• Your objective
Check each line of the listing, and copy it if it contains the word "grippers".

• Collected data

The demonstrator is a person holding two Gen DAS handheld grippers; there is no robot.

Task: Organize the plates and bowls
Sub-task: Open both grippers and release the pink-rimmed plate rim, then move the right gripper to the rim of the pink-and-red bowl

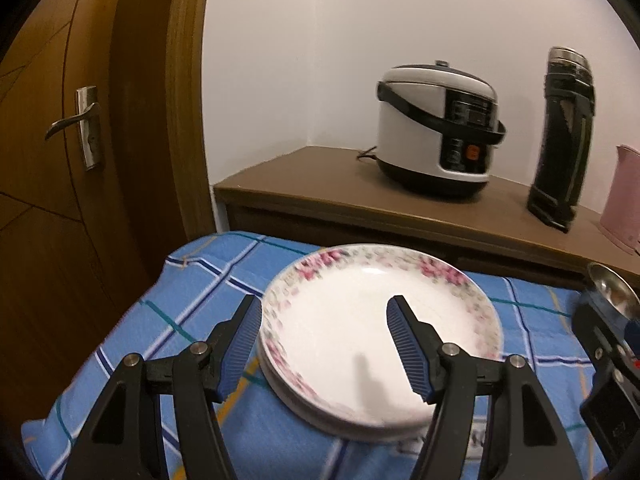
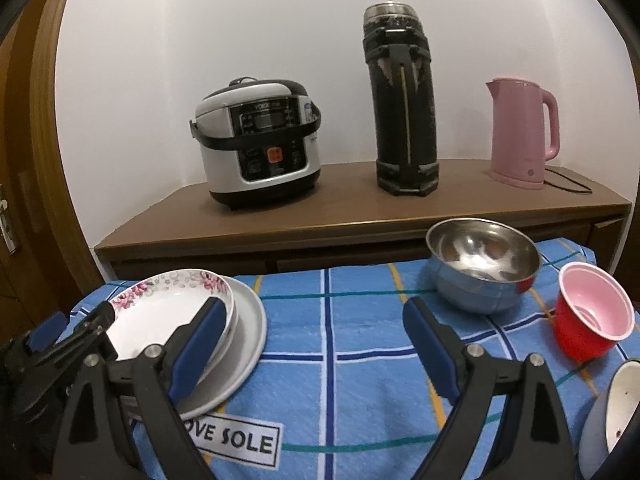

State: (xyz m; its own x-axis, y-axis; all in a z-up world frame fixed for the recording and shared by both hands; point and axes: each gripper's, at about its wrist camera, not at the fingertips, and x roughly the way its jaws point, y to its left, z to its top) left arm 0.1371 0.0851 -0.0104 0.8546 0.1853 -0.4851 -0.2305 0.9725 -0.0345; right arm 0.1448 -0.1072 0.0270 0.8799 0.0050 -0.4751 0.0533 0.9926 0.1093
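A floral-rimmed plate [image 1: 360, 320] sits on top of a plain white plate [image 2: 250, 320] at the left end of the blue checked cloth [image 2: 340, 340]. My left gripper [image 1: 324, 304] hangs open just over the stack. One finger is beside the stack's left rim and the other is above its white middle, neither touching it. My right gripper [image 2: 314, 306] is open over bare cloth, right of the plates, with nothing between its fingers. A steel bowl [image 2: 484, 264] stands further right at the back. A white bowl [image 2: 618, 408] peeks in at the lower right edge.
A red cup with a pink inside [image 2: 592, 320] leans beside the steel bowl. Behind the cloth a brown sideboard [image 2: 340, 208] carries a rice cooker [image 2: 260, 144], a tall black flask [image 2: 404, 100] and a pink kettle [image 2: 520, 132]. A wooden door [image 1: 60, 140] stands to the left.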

• Answer to this problem
The demonstrator is a person holding two Gen DAS handheld grippers; there is no robot.
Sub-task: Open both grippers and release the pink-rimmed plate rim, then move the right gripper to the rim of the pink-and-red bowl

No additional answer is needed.